▶ [Task instructions]: Print the records below from the first line through the line containing "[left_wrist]", both included, word for word.
——
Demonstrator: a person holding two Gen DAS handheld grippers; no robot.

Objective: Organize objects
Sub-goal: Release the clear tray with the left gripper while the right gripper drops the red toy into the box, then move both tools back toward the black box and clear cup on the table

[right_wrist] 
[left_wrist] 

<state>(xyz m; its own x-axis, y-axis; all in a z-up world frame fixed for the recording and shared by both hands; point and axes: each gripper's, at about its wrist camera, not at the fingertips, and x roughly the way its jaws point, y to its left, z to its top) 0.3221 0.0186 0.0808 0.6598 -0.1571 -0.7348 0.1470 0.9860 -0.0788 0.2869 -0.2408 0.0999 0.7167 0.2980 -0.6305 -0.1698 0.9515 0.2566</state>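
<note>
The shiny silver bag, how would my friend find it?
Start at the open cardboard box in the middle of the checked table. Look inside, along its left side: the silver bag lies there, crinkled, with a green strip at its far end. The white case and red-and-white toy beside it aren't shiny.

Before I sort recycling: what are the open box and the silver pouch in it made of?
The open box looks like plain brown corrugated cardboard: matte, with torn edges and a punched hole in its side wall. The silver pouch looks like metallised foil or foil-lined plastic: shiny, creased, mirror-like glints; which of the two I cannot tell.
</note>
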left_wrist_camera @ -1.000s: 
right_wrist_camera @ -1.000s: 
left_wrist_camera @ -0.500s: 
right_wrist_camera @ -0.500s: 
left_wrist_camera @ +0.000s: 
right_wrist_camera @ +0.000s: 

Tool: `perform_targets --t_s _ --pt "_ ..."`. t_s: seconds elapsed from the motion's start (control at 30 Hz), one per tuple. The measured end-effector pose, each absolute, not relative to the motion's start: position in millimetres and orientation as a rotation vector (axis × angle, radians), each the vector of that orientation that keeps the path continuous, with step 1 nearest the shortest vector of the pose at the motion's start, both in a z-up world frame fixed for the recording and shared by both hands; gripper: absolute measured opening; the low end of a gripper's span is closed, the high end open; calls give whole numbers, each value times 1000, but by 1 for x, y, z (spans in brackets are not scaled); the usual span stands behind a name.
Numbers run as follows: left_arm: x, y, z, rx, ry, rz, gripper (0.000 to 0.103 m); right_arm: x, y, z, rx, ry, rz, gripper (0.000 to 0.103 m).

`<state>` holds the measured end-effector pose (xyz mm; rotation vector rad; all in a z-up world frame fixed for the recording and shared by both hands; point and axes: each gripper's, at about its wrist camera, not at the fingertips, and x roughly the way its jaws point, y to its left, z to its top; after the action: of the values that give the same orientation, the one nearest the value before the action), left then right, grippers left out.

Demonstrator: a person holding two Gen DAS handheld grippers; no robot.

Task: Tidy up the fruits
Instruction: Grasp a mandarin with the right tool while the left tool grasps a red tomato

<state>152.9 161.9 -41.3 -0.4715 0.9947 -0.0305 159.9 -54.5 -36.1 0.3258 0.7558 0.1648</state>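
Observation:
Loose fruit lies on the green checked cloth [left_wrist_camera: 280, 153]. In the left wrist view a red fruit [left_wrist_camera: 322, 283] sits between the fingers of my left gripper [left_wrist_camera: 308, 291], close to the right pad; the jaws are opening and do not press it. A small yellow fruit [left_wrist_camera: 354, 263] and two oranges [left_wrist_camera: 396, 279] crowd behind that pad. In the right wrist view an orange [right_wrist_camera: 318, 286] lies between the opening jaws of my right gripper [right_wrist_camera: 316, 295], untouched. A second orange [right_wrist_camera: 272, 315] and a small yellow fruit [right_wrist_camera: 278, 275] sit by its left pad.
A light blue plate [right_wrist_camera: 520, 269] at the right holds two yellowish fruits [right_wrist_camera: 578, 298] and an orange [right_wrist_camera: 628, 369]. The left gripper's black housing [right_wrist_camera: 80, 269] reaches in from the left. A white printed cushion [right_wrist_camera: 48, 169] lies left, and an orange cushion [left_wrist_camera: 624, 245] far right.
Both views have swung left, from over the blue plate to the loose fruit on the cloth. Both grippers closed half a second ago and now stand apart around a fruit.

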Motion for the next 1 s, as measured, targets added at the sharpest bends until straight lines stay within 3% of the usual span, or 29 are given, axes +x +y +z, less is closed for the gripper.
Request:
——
▶ [Your response]:
Demonstrator: a person holding two Gen DAS handheld grippers; no robot.

Objective: Organize objects
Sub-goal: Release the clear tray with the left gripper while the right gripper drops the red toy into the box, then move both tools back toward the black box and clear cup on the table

[right_wrist] 
[left_wrist] 

Work on the exercise is finished.